● **WHAT IS EXPECTED**
Copy the data exactly, keeping every line intact.

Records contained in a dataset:
###

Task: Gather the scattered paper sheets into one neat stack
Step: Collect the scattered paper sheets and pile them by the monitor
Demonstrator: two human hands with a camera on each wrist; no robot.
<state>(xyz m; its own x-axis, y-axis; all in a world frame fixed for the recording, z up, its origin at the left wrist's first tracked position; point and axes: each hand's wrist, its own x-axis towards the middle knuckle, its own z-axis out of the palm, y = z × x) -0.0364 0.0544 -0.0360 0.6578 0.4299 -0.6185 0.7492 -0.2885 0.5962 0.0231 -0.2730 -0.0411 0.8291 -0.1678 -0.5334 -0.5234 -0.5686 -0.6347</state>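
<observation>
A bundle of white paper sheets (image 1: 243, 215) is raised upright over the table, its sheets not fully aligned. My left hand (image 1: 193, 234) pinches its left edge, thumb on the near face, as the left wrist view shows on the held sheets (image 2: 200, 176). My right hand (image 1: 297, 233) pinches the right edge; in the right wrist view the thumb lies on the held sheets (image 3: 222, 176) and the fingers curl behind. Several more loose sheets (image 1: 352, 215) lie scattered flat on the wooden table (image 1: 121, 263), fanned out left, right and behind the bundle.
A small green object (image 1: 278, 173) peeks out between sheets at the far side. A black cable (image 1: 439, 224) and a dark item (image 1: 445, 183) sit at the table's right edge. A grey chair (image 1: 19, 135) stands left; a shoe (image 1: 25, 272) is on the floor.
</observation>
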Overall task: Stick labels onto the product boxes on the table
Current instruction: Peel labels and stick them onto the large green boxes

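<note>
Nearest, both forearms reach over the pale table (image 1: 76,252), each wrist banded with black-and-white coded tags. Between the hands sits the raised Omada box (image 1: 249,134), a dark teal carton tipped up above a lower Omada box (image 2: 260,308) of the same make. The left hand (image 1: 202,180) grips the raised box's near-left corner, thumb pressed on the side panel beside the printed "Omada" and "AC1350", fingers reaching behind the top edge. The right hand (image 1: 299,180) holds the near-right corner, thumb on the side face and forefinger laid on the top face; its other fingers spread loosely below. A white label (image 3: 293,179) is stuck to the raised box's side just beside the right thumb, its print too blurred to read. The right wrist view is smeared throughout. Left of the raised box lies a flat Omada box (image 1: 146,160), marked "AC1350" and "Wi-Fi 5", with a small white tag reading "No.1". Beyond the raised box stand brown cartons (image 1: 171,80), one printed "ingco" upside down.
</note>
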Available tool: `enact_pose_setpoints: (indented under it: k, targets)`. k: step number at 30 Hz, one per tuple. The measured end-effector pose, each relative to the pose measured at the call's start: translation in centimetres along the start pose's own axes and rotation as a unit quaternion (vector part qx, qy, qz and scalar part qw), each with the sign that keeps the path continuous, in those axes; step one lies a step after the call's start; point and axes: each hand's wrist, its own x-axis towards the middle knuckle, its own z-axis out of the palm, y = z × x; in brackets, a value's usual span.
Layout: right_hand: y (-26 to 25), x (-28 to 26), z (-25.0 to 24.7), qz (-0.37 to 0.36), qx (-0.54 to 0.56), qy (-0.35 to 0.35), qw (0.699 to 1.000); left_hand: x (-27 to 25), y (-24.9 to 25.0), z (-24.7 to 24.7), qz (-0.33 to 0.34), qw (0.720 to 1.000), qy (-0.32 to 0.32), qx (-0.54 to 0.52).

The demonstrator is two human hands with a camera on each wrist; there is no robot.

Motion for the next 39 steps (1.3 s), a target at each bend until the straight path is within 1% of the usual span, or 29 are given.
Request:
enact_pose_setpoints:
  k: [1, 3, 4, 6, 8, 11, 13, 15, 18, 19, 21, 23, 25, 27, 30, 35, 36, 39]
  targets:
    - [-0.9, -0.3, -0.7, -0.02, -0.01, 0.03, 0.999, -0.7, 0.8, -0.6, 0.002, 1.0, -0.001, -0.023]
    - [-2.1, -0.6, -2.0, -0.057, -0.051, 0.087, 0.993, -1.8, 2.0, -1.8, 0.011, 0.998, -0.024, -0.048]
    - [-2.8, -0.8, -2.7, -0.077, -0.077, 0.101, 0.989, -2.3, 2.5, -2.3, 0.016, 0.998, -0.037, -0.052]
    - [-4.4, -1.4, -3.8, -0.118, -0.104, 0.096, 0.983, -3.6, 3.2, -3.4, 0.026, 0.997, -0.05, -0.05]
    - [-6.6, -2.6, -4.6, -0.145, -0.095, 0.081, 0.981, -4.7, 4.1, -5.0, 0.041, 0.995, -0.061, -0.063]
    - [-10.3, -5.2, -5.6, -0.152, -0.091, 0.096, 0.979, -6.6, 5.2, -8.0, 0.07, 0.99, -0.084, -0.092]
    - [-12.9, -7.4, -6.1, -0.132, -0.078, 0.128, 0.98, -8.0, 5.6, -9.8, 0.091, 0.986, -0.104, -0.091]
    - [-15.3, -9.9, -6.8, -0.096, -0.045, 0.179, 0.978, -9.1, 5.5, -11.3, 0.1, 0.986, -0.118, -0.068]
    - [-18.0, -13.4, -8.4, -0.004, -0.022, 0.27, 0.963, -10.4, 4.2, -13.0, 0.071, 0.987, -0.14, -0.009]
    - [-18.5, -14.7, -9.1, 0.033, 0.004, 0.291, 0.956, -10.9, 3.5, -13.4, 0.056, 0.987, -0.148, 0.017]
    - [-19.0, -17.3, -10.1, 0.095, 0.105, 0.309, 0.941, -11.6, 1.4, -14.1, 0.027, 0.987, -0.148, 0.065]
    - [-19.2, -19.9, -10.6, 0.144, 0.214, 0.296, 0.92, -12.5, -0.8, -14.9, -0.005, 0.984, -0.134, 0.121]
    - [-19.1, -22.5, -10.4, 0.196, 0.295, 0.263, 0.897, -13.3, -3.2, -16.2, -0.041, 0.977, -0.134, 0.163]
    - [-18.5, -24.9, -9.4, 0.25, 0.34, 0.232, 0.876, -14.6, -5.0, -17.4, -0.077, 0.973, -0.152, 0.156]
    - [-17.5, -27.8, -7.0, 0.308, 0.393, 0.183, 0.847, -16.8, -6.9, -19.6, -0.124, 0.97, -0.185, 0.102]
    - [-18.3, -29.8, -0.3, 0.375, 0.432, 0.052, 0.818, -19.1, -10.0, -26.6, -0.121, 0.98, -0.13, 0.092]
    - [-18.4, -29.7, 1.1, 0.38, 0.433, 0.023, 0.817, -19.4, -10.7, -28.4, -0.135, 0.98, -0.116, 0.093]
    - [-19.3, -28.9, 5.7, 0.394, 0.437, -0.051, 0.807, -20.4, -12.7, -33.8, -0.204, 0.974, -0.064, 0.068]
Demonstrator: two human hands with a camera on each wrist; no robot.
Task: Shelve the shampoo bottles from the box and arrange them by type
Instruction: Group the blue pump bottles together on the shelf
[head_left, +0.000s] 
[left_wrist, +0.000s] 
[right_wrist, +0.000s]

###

● **THE ANSWER**
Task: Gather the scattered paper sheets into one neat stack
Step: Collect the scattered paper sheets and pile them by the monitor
Demonstrator: two human hands with a camera on each wrist; no robot.
<state>(xyz m; its own x-axis, y-axis; all in a world frame fixed for the recording, z up, its origin at the left wrist's first tracked position; point and axes: each hand's wrist, its own x-axis towards the middle knuckle, its own z-axis out of the palm, y = z × x) -0.0364 0.0544 -0.0360 0.6578 0.4299 -0.6185 0.7492 -0.2885 0.5962 0.0231 -0.2730 -0.0411 0.8291 -0.1678 -0.5334 -0.5234 -0.5686 -0.6347</state>
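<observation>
A bundle of white paper sheets (image 1: 243, 215) is raised upright over the table, its sheets not fully aligned. My left hand (image 1: 193, 234) pinches its left edge, thumb on the near face, as the left wrist view shows on the held sheets (image 2: 200, 176). My right hand (image 1: 297, 233) pinches the right edge; in the right wrist view the thumb lies on the held sheets (image 3: 222, 176) and the fingers curl behind. Several more loose sheets (image 1: 352, 215) lie scattered flat on the wooden table (image 1: 121, 263), fanned out left, right and behind the bundle.
A small green object (image 1: 278, 173) peeks out between sheets at the far side. A black cable (image 1: 439, 224) and a dark item (image 1: 445, 183) sit at the table's right edge. A grey chair (image 1: 19, 135) stands left; a shoe (image 1: 25, 272) is on the floor.
</observation>
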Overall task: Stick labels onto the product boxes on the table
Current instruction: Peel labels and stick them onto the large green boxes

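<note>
Nearest, both forearms reach over the pale table (image 1: 76,252), each wrist banded with black-and-white coded tags. Between the hands sits the raised Omada box (image 1: 249,134), a dark teal carton tipped up above a lower Omada box (image 2: 260,308) of the same make. The left hand (image 1: 202,180) grips the raised box's near-left corner, thumb pressed on the side panel beside the printed "Omada" and "AC1350", fingers reaching behind the top edge. The right hand (image 1: 299,180) holds the near-right corner, thumb on the side face and forefinger laid on the top face; its other fingers spread loosely below. A white label (image 3: 293,179) is stuck to the raised box's side just beside the right thumb, its print too blurred to read. The right wrist view is smeared throughout. Left of the raised box lies a flat Omada box (image 1: 146,160), marked "AC1350" and "Wi-Fi 5", with a small white tag reading "No.1". Beyond the raised box stand brown cartons (image 1: 171,80), one printed "ingco" upside down.
</note>
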Available tool: `enact_pose_setpoints: (indented under it: k, targets)`. k: step number at 30 Hz, one per tuple. The measured end-effector pose, each relative to the pose measured at the call's start: translation in centimetres along the start pose's own axes and rotation as a unit quaternion (vector part qx, qy, qz and scalar part qw), each with the sign that keeps the path continuous, in those axes; step one lies a step after the call's start; point and axes: each hand's wrist, its own x-axis towards the middle knuckle, its own z-axis out of the palm, y = z × x; in brackets, a value's usual span.
Layout: right_hand: y (-26 to 25), x (-28 to 26), z (-25.0 to 24.7), qz (-0.37 to 0.36), qx (-0.54 to 0.56), qy (-0.35 to 0.35), qw (0.699 to 1.000); left_hand: x (-27 to 25), y (-24.9 to 25.0), z (-24.7 to 24.7), qz (-0.33 to 0.34), qw (0.720 to 1.000), qy (-0.32 to 0.32), qx (-0.54 to 0.52).

The demonstrator is two human hands with a camera on each wrist; there is no robot.

Motion for the next 39 steps (1.3 s), a target at each bend until the straight path is within 1% of the usual span, or 29 are given.
Request:
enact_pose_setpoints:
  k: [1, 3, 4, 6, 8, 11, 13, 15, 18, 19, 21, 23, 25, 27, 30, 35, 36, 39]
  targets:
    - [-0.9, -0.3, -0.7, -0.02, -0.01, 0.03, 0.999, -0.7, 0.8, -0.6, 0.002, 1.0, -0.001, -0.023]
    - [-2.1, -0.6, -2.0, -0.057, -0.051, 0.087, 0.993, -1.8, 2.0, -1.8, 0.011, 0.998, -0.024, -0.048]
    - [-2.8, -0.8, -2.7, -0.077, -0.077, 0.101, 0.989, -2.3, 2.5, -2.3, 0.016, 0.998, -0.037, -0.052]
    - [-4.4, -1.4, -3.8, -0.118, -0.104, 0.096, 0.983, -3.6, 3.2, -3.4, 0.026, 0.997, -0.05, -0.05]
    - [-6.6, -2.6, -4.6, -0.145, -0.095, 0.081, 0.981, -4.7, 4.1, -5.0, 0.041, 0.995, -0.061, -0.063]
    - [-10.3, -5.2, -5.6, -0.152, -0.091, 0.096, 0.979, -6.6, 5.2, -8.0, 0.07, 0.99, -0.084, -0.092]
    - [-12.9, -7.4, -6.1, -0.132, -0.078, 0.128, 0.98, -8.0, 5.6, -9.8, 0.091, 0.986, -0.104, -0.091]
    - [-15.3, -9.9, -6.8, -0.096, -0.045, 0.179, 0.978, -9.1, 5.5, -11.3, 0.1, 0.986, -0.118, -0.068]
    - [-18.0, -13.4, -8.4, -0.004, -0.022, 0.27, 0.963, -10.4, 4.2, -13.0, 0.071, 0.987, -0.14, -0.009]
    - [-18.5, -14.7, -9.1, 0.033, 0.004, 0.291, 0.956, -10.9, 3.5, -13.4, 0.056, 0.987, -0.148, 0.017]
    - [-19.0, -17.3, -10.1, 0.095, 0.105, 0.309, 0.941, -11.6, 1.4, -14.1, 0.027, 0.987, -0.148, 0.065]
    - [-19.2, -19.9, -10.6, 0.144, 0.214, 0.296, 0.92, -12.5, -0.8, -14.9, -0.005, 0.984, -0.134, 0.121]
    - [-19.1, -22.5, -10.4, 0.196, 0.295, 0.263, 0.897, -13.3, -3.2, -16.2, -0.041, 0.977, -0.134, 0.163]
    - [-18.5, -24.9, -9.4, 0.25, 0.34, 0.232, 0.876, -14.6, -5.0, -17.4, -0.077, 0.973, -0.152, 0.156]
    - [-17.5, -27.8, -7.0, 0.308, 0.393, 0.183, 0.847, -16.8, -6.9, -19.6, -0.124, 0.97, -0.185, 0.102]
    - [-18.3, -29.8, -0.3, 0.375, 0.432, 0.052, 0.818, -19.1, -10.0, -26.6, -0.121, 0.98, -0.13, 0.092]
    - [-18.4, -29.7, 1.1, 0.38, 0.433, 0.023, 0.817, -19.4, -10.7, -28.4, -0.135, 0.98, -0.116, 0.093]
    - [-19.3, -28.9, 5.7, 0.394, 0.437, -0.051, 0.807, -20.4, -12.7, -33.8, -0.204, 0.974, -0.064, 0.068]
Demonstrator: two human hands with a camera on each wrist; no robot.
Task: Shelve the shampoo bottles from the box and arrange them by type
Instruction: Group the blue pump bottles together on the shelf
[head_left, +0.000s] 
[left_wrist, +0.000s] 
[right_wrist, +0.000s]

No further work remains on this exercise.